**Instructions to follow**
After locating the line with "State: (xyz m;" in the entries below, set down exactly that line and each one after it to the end, skipping pictures.

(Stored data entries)
________________________

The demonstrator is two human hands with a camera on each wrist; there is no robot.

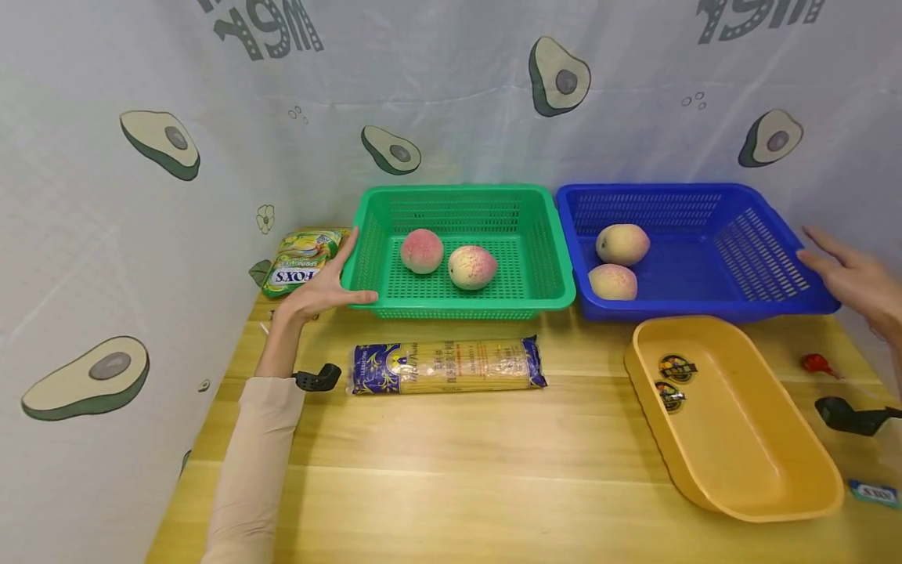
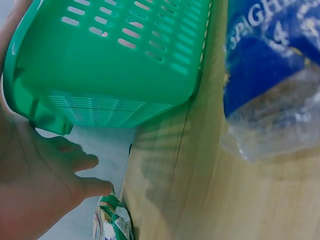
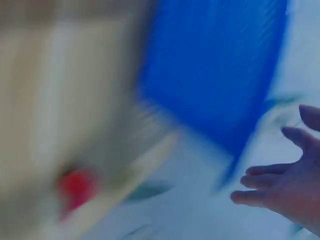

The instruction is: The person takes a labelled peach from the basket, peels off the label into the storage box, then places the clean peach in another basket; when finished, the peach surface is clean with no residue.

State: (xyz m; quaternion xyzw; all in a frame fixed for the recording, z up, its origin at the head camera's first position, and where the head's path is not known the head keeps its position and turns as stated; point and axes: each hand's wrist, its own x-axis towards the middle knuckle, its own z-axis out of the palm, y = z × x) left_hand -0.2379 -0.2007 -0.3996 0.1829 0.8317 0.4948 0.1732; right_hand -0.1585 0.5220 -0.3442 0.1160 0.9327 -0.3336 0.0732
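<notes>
A pale wood-grain desk [image 1: 451,486], viewed from the person's side, carries a green basket [image 1: 458,304] at 11 o'clock and a blue basket [image 1: 705,309] between 1 and 2. A Fox's bag [image 1: 303,262] lies at 10. Near the centre, toward 10, a long spaghetti packet [image 1: 447,366] lies crosswise. At 3, a yellow tub [image 1: 733,439] sits aslant, a small red object [image 1: 817,363] beyond it; a little wrapper [image 1: 874,493] lies between 3 and 4.
</notes>
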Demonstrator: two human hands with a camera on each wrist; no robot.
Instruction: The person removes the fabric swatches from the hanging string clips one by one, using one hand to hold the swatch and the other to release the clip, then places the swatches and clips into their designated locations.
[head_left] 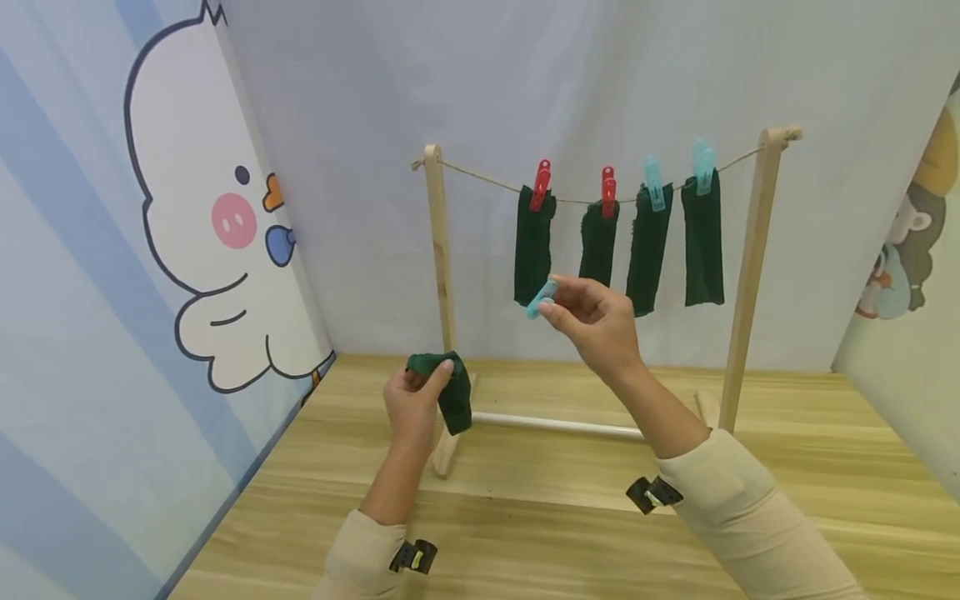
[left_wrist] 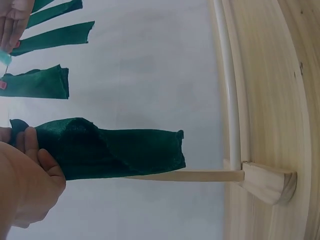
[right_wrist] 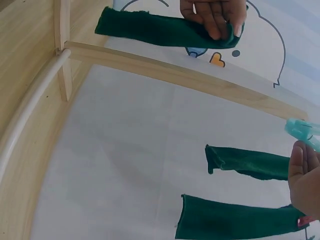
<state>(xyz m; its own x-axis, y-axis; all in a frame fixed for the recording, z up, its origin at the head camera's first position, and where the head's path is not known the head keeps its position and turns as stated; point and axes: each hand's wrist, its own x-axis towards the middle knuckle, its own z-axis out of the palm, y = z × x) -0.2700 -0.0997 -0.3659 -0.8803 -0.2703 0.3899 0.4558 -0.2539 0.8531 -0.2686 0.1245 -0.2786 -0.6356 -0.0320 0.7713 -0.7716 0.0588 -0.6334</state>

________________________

**Expected answer**
State: (xyz m; quaternion xyzw; all in a frame fixed for the recording, z up, its origin at the head camera's first position, and where the head's path is not known the head keeps its position and turns as stated; point and axes: each hand's wrist, its own x-axis towards the middle knuckle, its own z-axis out of the palm, y = z × x) left_hand -0.2379 -0.2007 -0.3996 0.1829 0.8317 0.4948 0.1732; right_hand -0.1585 0.5220 -0.3442 0.1160 0.9327 -0.3336 0.0732
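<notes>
A pale wood-grain desk [image 1: 451,486], viewed from the person's side, carries a green basket [image 1: 458,304] at 11 o'clock and a blue basket [image 1: 705,309] between 1 and 2. A Fox's bag [image 1: 303,262] lies at 10. Near the centre, toward 10, a long spaghetti packet [image 1: 447,366] lies crosswise. At 3, a yellow tub [image 1: 733,439] sits aslant, a small red object [image 1: 817,363] beyond it; a little wrapper [image 1: 874,493] lies between 3 and 4.
</notes>
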Demonstrator: two human hands with a camera on each wrist; no robot.
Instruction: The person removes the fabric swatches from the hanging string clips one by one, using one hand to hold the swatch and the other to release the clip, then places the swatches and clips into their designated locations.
[head_left] 
[left_wrist] 
[right_wrist] 
<state>(xyz m; its own x-axis, y-axis; all in a frame fixed for the recording, z up, its origin at the head camera's first position, and where the head's path is not known the head keeps its position and turns as stated; point and axes: each hand's wrist, its own x-axis towards the middle knuckle, its own z-axis out of the palm, y = z × x) -0.2700 -0.0997 -0.3659 -0.8803 -0.2703 0.3899 0.4558 -0.2539 0.8531 -0.2686 0.1245 -0.2786 -0.6356 -0.0320 0.7713 -0.7716 0.0588 -0.6334</state>

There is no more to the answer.